GOAL OF THE EXERCISE
Each line below from the one containing "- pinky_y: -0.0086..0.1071" through the one containing "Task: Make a" should be output exactly as it stands, and no other line should appear.

SOURCE DATA

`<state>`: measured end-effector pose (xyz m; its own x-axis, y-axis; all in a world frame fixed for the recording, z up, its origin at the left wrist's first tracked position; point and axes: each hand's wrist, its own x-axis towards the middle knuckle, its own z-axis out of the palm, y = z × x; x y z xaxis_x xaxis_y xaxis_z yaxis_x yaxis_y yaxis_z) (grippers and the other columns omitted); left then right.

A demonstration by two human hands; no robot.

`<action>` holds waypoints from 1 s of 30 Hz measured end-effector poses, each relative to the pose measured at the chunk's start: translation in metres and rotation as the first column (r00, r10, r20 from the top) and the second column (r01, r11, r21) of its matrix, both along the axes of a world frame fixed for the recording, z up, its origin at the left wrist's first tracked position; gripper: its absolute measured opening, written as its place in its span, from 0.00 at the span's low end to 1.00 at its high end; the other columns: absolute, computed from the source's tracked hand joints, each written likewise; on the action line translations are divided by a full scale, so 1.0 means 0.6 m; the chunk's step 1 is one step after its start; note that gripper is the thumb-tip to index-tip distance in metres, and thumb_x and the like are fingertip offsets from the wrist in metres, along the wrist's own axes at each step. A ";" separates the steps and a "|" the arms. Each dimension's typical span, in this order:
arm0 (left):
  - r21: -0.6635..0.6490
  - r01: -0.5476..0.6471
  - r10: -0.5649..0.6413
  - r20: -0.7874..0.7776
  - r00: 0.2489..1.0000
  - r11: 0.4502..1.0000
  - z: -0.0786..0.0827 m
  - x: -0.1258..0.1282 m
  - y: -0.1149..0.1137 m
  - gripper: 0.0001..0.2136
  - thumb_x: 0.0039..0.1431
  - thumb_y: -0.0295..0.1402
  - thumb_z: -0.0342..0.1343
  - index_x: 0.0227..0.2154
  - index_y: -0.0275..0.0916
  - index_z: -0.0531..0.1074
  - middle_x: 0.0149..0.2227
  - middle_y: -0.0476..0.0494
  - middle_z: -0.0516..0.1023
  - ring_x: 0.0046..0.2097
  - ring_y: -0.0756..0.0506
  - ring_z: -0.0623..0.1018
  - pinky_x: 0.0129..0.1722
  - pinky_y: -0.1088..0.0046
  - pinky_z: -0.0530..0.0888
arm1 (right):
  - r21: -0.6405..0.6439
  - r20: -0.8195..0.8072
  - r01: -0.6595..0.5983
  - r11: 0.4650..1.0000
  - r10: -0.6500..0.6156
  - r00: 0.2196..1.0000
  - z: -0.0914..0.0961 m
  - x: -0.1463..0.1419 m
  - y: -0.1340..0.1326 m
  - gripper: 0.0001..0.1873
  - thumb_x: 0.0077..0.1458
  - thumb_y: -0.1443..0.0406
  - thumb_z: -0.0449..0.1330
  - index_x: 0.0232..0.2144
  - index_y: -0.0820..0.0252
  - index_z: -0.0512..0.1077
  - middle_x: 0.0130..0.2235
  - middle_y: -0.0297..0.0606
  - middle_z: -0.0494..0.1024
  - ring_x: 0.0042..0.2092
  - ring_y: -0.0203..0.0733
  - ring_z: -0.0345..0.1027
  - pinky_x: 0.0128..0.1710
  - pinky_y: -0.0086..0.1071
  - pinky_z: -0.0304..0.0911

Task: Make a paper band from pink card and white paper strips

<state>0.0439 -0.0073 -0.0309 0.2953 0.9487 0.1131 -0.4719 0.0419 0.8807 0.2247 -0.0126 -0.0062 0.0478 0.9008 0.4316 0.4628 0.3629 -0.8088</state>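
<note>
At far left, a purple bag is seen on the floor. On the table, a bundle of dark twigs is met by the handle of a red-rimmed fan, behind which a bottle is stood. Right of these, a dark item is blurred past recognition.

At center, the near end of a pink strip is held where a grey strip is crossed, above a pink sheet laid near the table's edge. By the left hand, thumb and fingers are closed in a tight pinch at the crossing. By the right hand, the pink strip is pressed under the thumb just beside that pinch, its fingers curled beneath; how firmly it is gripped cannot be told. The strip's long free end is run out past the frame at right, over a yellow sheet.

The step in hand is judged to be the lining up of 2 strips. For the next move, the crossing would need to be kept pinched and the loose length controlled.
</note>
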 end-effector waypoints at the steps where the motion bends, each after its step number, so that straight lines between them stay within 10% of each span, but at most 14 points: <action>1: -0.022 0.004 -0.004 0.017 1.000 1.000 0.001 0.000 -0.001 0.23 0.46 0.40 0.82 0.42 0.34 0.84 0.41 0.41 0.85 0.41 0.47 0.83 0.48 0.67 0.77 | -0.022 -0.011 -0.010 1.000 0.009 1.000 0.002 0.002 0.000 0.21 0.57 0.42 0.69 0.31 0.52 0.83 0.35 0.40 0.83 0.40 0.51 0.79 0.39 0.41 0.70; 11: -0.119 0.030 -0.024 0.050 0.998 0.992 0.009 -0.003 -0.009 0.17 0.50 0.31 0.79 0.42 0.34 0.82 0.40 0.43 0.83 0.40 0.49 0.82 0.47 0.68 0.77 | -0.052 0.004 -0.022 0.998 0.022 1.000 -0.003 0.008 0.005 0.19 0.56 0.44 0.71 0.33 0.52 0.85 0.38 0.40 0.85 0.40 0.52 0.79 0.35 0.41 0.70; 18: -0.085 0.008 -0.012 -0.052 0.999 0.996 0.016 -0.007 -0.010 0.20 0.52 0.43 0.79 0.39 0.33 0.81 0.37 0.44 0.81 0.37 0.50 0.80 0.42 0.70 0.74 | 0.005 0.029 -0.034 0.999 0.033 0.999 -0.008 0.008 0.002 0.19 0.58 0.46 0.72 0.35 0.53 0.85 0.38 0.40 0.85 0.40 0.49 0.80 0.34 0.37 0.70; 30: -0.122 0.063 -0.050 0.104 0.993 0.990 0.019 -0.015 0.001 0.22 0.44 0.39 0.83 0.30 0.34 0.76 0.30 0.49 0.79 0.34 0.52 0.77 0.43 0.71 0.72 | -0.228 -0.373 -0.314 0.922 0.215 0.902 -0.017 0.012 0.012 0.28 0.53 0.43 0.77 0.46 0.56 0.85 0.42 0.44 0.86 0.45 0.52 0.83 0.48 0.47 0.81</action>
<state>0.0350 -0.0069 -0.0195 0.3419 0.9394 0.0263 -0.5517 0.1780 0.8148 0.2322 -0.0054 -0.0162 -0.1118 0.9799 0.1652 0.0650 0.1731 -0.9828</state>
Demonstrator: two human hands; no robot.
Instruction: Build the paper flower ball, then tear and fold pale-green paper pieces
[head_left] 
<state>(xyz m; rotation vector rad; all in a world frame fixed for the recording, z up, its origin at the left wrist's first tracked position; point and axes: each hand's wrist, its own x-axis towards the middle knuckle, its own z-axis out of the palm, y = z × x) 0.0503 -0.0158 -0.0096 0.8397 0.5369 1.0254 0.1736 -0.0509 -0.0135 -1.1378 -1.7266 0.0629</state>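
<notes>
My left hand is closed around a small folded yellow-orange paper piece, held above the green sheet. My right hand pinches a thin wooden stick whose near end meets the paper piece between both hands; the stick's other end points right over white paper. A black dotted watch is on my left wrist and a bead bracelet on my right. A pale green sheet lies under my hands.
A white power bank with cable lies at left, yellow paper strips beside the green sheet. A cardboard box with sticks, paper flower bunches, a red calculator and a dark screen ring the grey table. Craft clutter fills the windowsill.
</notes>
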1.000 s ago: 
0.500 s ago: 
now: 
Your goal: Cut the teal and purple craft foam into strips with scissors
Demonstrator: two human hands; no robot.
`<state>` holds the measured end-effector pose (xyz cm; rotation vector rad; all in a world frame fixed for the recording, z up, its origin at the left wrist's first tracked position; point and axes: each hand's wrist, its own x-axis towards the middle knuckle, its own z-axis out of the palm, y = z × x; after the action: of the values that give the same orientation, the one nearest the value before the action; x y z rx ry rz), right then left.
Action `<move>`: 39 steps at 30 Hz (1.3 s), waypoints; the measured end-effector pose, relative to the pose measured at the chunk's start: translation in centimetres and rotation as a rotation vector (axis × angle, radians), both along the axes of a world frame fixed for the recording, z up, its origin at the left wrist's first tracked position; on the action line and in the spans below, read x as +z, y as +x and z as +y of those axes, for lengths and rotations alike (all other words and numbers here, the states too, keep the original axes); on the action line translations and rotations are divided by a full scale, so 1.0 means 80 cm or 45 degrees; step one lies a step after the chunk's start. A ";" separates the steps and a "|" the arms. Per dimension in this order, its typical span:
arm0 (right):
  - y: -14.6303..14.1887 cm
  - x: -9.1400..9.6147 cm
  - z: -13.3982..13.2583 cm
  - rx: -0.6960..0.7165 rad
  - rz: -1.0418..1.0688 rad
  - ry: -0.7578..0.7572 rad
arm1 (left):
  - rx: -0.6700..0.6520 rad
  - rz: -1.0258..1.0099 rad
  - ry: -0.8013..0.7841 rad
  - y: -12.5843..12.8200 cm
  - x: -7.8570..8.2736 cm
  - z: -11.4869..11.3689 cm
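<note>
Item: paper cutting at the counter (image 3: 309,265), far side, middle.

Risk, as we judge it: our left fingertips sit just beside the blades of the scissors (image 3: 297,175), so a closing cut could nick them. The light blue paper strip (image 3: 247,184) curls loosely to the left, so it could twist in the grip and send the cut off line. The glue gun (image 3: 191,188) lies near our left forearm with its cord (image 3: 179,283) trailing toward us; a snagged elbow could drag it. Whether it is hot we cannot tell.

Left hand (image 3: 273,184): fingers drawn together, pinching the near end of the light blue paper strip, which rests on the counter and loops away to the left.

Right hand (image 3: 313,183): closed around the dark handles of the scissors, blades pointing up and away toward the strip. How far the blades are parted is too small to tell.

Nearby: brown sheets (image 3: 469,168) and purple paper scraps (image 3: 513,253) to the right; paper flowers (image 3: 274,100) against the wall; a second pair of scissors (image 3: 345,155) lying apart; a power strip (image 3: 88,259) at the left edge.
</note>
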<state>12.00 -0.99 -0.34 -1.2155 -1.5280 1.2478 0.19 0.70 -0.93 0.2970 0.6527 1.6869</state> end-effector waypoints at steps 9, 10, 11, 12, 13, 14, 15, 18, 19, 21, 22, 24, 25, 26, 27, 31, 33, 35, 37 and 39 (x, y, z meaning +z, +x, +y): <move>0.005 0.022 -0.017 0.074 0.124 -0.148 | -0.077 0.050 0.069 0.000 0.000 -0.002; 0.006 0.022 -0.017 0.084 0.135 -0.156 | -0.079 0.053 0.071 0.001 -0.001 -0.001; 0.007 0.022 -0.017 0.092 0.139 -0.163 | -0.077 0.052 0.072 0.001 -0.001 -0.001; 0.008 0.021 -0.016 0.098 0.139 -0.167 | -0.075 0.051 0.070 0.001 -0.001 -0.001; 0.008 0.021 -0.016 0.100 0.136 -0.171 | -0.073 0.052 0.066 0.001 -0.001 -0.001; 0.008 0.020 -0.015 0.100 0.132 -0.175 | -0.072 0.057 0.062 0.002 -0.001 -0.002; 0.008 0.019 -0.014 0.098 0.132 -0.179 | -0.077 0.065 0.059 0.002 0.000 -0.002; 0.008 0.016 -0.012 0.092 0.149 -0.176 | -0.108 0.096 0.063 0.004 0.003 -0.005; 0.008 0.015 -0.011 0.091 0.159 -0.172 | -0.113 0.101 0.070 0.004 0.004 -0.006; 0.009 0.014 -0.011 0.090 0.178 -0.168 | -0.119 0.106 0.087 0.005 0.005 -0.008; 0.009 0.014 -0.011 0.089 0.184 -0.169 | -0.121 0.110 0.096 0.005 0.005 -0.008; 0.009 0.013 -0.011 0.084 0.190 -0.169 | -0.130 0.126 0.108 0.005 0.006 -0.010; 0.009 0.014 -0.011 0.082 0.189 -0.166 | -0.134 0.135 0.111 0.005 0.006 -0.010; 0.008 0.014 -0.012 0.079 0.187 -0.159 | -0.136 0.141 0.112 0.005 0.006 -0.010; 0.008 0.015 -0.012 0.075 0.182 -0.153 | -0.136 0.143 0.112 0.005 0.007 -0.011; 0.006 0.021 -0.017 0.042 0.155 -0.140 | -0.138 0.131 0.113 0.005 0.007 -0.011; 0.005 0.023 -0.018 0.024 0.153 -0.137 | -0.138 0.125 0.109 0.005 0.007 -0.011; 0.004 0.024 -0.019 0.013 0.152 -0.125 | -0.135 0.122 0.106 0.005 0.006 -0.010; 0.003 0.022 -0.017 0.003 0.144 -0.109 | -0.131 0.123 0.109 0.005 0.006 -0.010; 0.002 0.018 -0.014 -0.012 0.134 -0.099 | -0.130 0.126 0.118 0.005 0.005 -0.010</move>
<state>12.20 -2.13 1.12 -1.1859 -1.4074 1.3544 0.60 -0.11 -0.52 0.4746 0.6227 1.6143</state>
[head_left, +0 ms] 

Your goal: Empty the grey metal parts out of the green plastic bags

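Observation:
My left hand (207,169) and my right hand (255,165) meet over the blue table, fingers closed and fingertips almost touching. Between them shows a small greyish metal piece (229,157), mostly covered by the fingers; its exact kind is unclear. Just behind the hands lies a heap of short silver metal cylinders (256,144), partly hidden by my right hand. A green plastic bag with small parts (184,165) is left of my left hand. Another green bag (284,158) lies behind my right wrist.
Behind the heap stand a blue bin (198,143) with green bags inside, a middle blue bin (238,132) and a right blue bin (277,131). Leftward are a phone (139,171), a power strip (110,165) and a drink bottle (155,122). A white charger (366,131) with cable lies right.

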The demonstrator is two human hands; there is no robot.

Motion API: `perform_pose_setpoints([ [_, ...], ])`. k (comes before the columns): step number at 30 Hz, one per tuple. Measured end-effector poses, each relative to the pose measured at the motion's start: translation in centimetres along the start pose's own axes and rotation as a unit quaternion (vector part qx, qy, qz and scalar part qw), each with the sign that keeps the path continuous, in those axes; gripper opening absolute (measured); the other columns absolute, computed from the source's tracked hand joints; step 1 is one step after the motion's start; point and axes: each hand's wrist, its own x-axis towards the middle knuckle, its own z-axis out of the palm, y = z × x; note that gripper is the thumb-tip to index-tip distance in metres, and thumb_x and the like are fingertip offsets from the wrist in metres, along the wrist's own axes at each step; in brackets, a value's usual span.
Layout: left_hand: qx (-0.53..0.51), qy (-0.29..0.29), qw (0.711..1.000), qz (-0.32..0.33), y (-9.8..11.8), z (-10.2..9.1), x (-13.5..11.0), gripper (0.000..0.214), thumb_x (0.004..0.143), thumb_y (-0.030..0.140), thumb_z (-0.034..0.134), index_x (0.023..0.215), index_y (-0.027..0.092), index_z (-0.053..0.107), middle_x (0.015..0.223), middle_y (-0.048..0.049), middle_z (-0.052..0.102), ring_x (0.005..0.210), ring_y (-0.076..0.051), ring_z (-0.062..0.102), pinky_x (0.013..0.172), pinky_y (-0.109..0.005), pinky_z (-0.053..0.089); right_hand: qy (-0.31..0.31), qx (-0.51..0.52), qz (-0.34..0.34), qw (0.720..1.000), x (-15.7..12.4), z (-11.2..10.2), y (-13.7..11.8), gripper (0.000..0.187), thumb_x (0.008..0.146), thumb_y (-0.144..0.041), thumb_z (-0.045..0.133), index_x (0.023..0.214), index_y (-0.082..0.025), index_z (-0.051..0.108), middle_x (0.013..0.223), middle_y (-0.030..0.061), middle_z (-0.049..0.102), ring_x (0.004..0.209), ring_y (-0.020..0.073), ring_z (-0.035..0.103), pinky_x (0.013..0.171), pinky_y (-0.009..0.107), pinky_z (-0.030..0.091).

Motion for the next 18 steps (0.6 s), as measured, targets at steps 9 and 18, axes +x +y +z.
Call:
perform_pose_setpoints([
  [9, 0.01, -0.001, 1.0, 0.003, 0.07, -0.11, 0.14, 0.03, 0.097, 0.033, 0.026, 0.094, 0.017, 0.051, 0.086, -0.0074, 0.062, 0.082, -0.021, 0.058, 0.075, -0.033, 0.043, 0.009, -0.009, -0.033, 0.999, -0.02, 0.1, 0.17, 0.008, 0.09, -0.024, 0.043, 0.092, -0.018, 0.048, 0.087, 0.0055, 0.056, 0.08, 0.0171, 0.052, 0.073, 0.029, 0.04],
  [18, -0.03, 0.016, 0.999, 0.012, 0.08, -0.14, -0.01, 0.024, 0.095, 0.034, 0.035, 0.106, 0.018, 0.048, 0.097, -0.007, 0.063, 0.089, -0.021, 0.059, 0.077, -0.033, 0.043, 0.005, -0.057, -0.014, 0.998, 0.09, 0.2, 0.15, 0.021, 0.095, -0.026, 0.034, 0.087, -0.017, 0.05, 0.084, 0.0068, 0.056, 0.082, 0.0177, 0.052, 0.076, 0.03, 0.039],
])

OUTPUT BELOW
  - pinky_y: -0.0086..0.1071
  - pinky_z: -0.0304..0.0911

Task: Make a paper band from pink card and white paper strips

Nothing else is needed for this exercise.